Cependant la situation des protégés de Mme Carraud est devenue désespérée. Il faut à tout prix les sauver. Mm# Carraud reprend la plume pour écrire à Balzac le 19 novembre :


Le 19 novembre 1833.

Je viens de recevoir une nouvelle lettre de M. Dupac, lettre déchirante qui me représente sa triste famille prête à mourir de faim, si je n’y apporte secours. Je les empêcherai bien de tomber dans cette extrémité ; mais je ne puis toujours les soutenir. Ne vous refroidissez pas, cher, et croyez que je vous tiendrai bien compte de ce qu’il vous faudra endurer d’ennuis pour cette affaire. Ce fantôme décharné, la faim, a été de nouveau évoqué et ne me quitte plus. La faim, bon Dieu ! Que le Ciel bénisse les entreprises de M. Girardin pour sa bonne action. Pressez-le, je vous en conjure.
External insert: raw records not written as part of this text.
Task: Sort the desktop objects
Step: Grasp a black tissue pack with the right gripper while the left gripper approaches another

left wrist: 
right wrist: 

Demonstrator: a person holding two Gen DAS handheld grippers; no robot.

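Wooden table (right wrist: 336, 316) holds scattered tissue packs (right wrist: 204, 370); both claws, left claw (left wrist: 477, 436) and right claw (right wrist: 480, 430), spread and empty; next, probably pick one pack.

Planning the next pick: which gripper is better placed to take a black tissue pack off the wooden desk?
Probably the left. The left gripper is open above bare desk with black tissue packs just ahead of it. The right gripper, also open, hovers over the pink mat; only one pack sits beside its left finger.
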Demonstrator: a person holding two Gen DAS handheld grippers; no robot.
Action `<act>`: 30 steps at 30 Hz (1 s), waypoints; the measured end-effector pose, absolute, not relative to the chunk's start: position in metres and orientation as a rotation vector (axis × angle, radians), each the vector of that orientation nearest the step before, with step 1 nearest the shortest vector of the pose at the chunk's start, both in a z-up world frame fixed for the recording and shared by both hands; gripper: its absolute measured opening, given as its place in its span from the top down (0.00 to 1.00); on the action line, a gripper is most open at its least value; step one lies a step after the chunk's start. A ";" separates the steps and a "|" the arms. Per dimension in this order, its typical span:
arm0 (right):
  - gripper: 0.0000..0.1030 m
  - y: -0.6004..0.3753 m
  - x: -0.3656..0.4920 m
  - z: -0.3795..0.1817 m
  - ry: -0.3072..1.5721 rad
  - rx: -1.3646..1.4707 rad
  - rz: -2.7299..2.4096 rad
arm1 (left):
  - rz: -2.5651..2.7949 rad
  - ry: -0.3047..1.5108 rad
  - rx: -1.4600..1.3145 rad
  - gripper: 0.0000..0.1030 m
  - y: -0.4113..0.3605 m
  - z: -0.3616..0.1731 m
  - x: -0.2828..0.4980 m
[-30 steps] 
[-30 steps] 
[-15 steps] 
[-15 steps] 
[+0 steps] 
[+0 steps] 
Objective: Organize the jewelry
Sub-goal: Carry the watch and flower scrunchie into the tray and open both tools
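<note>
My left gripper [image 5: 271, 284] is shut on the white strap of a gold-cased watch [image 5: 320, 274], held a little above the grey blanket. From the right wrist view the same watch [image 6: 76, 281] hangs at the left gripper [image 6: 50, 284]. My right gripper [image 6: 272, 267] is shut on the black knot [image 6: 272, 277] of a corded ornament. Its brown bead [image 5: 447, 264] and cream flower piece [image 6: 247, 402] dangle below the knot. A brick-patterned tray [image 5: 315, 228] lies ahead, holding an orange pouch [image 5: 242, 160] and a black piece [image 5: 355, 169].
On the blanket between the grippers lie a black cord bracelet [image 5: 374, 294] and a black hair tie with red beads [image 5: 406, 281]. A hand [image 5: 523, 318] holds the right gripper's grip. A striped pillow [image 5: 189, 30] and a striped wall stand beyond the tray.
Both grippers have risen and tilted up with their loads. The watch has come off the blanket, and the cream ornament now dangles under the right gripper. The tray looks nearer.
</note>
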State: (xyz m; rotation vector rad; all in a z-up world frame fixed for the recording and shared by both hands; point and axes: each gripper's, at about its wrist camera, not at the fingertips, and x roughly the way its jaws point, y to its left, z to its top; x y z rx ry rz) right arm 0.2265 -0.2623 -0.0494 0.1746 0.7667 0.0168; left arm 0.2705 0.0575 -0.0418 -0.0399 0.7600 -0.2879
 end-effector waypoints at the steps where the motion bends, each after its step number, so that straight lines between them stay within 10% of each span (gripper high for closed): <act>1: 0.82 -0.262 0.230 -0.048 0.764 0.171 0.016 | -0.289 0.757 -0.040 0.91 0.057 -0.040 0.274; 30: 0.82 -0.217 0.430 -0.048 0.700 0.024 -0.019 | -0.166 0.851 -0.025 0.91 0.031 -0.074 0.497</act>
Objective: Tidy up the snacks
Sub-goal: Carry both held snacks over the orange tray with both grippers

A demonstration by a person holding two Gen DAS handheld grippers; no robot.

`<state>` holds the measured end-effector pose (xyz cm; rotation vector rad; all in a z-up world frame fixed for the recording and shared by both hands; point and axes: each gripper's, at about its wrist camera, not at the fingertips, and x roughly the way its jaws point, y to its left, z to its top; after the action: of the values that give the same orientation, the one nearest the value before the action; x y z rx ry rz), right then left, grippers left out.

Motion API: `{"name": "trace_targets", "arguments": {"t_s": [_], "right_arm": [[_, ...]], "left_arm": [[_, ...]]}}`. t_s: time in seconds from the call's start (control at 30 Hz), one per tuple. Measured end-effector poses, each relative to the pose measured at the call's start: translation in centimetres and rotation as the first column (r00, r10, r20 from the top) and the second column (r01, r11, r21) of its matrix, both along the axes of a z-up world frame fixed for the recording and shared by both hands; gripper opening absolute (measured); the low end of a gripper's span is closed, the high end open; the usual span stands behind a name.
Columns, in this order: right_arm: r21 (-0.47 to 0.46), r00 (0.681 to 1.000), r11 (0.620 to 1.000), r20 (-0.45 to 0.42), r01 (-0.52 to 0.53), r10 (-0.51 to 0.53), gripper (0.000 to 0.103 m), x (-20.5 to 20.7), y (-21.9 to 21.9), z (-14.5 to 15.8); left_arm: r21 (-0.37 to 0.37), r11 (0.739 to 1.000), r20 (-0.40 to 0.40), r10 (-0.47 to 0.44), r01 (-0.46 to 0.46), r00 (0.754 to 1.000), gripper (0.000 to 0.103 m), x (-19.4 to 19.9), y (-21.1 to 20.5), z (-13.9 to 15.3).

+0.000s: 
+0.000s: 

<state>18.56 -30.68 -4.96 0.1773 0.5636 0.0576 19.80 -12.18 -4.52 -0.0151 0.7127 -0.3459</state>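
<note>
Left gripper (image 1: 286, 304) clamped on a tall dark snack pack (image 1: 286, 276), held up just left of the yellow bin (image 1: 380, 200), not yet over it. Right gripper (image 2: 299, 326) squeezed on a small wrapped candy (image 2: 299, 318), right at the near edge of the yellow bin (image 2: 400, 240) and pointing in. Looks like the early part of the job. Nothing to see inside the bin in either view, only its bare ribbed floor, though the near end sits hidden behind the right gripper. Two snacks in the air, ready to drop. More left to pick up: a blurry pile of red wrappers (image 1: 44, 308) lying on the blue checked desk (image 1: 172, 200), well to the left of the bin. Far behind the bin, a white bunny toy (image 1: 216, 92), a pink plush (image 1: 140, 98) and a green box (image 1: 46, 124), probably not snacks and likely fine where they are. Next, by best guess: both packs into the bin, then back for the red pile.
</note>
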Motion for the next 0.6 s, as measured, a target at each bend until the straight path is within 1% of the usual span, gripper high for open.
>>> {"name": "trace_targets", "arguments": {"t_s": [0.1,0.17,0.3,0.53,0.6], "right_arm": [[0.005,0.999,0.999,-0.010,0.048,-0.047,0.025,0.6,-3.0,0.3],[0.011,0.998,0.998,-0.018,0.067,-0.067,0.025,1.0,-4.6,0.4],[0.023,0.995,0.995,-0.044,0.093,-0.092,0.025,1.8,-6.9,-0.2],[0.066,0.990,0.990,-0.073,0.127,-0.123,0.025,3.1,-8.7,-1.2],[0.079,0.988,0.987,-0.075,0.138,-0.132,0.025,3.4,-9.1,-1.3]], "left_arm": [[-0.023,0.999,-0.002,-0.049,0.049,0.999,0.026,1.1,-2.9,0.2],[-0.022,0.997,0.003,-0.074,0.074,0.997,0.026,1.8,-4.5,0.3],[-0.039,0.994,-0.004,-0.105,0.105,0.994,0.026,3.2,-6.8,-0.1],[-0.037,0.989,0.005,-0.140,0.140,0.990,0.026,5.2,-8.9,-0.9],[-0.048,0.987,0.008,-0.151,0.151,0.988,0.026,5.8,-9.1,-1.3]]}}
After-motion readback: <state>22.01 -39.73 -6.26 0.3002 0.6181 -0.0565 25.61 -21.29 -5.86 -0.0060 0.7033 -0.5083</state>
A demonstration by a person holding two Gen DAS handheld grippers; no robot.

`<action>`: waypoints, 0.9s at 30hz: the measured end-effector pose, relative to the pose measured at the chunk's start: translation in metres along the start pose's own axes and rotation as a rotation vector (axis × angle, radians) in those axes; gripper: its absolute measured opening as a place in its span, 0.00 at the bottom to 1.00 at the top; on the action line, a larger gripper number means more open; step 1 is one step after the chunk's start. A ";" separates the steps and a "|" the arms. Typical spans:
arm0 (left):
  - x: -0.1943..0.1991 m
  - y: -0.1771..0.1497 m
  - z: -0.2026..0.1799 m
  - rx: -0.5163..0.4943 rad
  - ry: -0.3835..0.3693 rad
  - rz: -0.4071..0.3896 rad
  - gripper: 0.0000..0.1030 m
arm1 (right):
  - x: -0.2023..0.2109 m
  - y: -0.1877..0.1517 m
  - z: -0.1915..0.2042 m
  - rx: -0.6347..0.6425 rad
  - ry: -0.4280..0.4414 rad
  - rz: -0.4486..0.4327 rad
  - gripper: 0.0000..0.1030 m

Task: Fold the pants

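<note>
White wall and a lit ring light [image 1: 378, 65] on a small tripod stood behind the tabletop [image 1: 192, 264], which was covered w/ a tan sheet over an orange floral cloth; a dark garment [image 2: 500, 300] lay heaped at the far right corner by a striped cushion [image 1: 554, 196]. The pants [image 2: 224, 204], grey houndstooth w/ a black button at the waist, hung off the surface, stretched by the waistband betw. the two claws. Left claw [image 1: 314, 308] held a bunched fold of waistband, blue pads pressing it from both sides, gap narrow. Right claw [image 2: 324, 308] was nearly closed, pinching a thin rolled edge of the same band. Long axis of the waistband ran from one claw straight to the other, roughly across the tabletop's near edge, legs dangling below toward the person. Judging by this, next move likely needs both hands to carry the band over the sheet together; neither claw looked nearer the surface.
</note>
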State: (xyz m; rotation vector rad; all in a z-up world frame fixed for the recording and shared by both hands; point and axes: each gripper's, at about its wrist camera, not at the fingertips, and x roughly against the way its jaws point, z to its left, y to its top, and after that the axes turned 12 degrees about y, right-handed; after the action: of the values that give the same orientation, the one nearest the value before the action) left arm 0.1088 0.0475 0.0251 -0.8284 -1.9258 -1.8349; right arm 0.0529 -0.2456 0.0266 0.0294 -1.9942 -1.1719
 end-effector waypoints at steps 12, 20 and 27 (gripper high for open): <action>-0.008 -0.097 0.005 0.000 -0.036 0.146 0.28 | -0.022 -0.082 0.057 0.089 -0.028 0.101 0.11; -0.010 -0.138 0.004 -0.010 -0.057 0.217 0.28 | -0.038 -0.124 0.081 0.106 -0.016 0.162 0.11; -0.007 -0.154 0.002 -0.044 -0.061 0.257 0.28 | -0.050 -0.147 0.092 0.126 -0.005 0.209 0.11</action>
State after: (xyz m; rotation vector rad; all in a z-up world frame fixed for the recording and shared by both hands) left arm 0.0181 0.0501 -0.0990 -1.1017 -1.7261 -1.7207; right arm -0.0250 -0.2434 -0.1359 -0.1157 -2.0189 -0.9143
Et vous, le repos ne se mettra donc jamais à votre chevet ?... Pauvre ami, toujours talonné, toujours poursuivi par un monde de libraires, d’imprimeurs, leurs épreuves à la main ? Ah ! votre vie serait à envier, si vous n’aviez qu’à mettre sur le papier ce torrent d’idées qui vous déborde ; mais ce matériel du métier, c’est odieux. Enfin, avec tout cela, on fait de la gloire et de l’argent, et c’est ce qui console. Et, quant à la gloire, je n’ai pas voulu dire que vous étiez peu soigneux de sa virginité ; mais je vous sais enthousiaste, facile à entraîner. Cet homme a du talent sans doute, et il vous a séduit [2]. S’il est calomnié, je le plains ; si votre nom, accolé au sien, devait le blanchir, je vous louerais de courir ces chances, mais comme il s’agit d’une spéculation, je tremble. Je vous le répète, je n’aime pas à vous voir cet associé. Vous savez mieux que personne, vous, explorateur du cœur humain, ce que produit un contact impur, et

  1. Toute cette fin de lettre est inédite. (Cf. Correspondance, I, 264).